*Exercise aim*:
Some lines hold the string "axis". Copy all of them from the material that follows.
━━━━━━━━━━
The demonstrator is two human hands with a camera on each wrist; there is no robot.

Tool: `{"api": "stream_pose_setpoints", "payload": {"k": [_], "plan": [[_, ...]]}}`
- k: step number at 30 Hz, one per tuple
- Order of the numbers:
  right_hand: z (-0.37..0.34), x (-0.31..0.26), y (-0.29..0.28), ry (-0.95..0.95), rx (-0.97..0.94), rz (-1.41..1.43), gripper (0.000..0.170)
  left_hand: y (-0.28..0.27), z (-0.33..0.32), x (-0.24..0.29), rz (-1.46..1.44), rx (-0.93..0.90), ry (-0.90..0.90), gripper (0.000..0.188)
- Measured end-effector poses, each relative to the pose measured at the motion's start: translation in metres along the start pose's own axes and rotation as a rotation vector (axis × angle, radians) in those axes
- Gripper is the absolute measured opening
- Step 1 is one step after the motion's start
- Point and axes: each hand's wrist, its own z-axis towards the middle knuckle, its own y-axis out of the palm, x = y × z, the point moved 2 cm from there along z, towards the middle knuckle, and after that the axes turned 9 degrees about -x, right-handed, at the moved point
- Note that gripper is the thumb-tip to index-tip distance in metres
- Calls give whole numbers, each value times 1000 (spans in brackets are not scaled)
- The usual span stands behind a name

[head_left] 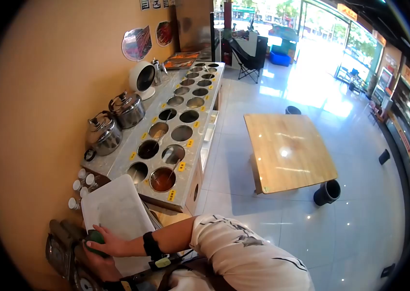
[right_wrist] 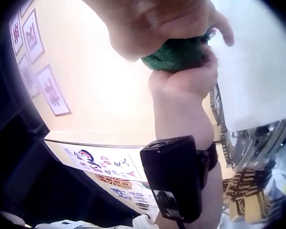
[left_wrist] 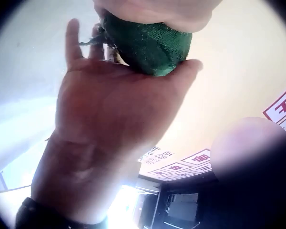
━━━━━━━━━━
*Written solution*:
- Measured end-effector poses, each relative to the pose measured at the motion's start: translation in metres along the start pose's own axes and rotation as a rotation vector (axis × angle, radians) in those axes
- Point and axes: each hand's wrist, its own z-axis towards the middle knuckle, its own y-axis out of the palm, x = y × z, the point moved 2 cm from there along z, towards the middle knuckle, and after that the axes turned 9 degrees about -x, right-handed, at the moved point

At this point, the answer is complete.